Concernant chacun de ces arcs (image
41), nous avions envisagé qu’ils pouvaient être à
double révolution (soit 2 arcs superposés) ou même triple
révolution (soit 3 arcs superposés). Grâce à l'image
42, nous
constatons que ce n’est pas le cas. Les arcs sont à une
seule révolution : il y a un seul rang de claveaux mais
chacun des claveaux est mouluré de façon à donner l’illusion
que l’arc est à trois voussures. Nous ne pensons pas que
l’ensemble de l’arcade soit une création romaine. Elle n’est
pas non plus de création romane. Est-elle de tradition
byzantine ?
Images de 43 à 46 :
mosaïques diverses.
Remarquer la présence d’auges sur l'image
48.
Le bâtiment à auges (images
de 49 à 54)
Texte de Wikipédia : « [...] À
proximité de l'édifice se trouvent les vestiges d'un édifice à auges
dont la destination n'est pas assurée mais qui a pu servir
à la collecte de l'impôt en nature ou annone. »
Commentaires sur cette
partie de texte
Lors de notre visite à Makhtar, nous avons photographié ces
ruines sans y prêter une grande attention. Ce n’est qu’après
avoir étudié la « basilique au pied du fort » du Kef et revu
les images de 49 à 54
que nous avons compris leur importance. Car il y a une
grande ressemblance entre ces deux bâtiments ; même plan en
forme de trèfle, même système de murs formés d’auges
surmontées de baies à arcs en plein cintre, et même
hypothèse avancée (paiement d’un impôt en nature). À
présent, plusieurs questions se posent : existe-t-il
ailleurs en Tunisie des bâtiments analogues autres que ces
deux bâtiments ? Ailleurs dans le territoire issu de
l’empire romain ? Les auges rencontrées à plusieurs reprises
dans des sites archéologiques (comme ici dans le temple
punique de Hathor-Miskar ou les grands thermes) ont-elles
servi à la collecte de paiements en nature ?

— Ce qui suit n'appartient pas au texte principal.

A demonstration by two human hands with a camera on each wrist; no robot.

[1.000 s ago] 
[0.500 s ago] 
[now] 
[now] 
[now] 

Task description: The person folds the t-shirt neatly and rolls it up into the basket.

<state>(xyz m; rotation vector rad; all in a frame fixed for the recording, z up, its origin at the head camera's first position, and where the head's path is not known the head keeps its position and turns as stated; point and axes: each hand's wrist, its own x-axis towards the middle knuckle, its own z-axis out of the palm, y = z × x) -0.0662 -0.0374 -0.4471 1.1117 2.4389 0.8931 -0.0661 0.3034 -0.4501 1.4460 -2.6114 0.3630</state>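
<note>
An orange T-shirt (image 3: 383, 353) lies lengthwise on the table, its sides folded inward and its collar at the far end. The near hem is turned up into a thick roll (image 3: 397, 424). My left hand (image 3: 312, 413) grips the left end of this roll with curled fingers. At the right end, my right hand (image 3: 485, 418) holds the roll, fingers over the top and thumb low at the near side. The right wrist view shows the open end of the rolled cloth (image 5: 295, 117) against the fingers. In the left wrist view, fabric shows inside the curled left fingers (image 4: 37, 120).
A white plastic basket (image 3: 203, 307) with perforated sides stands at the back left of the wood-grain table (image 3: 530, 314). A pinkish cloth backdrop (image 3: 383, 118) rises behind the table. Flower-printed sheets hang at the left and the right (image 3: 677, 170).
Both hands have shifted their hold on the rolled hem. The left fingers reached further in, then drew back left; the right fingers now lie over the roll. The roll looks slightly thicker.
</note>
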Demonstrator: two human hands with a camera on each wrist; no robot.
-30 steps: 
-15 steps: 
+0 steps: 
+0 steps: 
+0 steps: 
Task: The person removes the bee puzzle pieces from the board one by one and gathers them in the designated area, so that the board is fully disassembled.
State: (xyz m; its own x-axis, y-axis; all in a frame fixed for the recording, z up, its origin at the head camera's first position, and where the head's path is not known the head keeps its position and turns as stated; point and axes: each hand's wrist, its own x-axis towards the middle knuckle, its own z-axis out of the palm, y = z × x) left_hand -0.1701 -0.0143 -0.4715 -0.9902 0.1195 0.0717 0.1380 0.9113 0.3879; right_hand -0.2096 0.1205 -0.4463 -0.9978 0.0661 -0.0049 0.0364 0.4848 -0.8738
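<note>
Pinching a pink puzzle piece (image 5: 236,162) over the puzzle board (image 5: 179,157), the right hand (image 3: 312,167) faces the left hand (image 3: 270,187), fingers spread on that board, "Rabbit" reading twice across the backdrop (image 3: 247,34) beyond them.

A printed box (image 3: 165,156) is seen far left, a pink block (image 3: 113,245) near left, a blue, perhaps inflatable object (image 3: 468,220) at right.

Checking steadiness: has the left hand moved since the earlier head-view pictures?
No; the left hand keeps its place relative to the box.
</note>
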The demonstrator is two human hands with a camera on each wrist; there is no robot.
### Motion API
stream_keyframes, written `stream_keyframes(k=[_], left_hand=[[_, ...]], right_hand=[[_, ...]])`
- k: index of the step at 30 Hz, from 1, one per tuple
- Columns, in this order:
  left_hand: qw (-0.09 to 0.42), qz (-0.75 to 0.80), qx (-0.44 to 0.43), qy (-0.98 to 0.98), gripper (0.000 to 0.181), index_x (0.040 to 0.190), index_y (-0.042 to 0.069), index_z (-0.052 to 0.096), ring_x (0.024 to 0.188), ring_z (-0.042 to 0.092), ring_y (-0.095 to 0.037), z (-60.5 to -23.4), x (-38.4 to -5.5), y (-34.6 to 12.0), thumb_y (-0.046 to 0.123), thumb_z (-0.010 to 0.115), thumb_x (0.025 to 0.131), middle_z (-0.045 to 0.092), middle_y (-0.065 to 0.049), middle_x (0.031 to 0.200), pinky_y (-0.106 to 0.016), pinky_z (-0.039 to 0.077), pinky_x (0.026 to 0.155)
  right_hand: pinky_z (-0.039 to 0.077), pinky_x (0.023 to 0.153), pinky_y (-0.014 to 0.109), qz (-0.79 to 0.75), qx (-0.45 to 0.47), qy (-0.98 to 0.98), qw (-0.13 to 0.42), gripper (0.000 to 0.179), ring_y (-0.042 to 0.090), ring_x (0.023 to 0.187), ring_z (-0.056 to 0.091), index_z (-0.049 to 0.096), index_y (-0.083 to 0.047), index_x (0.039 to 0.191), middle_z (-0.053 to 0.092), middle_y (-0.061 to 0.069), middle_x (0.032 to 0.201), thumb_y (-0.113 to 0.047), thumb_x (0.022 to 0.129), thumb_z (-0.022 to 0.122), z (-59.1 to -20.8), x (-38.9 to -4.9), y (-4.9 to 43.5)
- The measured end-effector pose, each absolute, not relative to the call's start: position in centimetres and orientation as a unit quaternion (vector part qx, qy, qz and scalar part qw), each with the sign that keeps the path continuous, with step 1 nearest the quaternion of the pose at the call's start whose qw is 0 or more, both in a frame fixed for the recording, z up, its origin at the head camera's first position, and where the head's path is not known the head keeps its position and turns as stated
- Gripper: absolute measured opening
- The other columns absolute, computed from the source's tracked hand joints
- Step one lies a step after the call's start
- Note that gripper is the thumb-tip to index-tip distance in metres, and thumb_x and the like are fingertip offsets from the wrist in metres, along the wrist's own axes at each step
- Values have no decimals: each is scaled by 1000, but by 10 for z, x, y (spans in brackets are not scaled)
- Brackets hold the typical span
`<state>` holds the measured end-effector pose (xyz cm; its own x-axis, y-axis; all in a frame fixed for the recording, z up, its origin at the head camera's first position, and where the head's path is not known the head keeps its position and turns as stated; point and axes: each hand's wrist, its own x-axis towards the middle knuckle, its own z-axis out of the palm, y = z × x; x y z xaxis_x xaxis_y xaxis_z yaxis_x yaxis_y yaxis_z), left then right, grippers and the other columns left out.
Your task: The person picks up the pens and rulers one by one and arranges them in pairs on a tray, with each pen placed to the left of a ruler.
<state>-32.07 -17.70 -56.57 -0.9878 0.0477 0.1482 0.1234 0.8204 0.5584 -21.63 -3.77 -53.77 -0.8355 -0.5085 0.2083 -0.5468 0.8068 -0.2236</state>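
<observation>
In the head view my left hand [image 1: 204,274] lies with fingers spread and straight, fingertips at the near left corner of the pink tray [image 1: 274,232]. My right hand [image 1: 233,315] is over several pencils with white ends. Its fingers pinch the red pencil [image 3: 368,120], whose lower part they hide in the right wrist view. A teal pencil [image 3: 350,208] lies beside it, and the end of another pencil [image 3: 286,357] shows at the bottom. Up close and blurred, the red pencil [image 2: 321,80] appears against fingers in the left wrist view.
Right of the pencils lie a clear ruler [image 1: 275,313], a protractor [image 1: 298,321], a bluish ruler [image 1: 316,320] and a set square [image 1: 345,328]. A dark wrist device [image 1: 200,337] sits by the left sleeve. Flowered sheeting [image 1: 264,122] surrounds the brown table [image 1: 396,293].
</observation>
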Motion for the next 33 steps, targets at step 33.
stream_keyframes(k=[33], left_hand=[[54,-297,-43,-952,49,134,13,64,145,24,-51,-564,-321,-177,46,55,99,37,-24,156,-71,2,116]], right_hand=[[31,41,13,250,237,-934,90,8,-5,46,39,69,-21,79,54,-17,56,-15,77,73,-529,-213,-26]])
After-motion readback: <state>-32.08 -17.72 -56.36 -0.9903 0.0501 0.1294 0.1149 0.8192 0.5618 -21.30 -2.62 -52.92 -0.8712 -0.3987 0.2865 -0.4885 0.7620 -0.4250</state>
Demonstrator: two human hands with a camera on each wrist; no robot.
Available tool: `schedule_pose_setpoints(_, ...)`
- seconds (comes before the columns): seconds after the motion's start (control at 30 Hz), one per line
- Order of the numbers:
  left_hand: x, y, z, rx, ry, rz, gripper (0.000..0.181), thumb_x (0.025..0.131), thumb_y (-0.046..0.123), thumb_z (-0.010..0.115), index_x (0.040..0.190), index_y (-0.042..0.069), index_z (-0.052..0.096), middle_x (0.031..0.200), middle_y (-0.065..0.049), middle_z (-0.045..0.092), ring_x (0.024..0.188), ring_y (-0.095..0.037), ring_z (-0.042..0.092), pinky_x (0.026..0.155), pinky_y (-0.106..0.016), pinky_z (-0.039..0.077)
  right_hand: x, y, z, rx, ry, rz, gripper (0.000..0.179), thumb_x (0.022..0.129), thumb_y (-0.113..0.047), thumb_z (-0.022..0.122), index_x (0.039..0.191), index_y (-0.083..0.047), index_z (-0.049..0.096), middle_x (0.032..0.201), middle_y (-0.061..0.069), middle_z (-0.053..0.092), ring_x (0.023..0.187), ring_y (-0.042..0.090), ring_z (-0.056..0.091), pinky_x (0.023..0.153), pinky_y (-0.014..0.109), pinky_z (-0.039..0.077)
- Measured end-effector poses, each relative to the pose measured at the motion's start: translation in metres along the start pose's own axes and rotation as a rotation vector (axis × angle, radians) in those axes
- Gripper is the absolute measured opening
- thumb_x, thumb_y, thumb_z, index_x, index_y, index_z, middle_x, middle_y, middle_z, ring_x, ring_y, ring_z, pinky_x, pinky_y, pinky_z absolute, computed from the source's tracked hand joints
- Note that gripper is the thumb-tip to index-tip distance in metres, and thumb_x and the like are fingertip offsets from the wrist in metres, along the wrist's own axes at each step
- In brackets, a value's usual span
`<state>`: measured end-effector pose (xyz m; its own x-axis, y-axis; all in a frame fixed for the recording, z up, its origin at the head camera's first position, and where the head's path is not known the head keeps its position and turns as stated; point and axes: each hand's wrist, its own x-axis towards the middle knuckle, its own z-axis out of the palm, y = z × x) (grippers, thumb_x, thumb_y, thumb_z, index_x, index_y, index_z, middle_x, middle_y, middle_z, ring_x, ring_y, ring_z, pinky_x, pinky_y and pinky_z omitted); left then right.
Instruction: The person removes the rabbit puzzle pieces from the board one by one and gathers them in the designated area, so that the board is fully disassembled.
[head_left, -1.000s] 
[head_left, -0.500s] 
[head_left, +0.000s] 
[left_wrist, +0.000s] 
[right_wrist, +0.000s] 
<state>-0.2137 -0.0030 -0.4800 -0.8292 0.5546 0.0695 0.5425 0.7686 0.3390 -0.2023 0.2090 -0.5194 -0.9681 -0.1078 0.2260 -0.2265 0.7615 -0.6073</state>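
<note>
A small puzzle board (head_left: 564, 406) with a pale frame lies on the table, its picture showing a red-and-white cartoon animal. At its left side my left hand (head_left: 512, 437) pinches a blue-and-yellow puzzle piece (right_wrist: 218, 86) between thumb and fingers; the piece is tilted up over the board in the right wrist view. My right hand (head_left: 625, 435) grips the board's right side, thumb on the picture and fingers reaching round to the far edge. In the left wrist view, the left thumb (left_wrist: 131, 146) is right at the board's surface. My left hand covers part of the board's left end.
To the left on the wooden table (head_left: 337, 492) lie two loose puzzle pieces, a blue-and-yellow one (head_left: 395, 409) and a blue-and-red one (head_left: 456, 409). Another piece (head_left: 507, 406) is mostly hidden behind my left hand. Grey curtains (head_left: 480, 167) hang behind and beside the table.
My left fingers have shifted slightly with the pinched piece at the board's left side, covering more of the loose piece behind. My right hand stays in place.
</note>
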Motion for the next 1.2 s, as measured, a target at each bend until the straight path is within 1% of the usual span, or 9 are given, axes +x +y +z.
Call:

Petite remarque concernant ces deux bâtiments à auges. Pour
celui du Kef, nous avons envisagé une datation tardive (an
1200) . Pour celui de Makhtar, la datation n’est pas
indiquée, mais on peut supposer que, appartenant à un site
archéologique, ce monument date de l’an 400, chacune des
deux datations devant être donnée avec une erreur de 200
ans. Malgré les importantes marges d’erreur, il y a
incompatibilité entre ces deux datations. Où se situe
l’erreur ?
L’amphithéâtre (images
de 55 à 60)
Texte de Wikipédia : « Un
amphithéâtre,
également conservé à l'entrée du site, a fait l'objet
d'une importante restauration. La structure de la cavea
est
différente au nord et au sud, ce qui en fait un édifice de
type mixte : le nord est construit tandis que la partie
sud tire parti du relief de la colline. Un dispositif
unique de cages d'accès des bêtes à l'arène a également
été retrouvé. »
Datation envisagée pour le site archéologique de Makhtar
Le site archéologique a été occupé durant près de deux
millénaires. En conséquence, il est difficile d’envisager
une datation. Mais nous pouvons privilégier la période au
cours de laquelle la cité a été la plus prospère. Soit la
période romaine : an 200 avec un écart de 100 ans.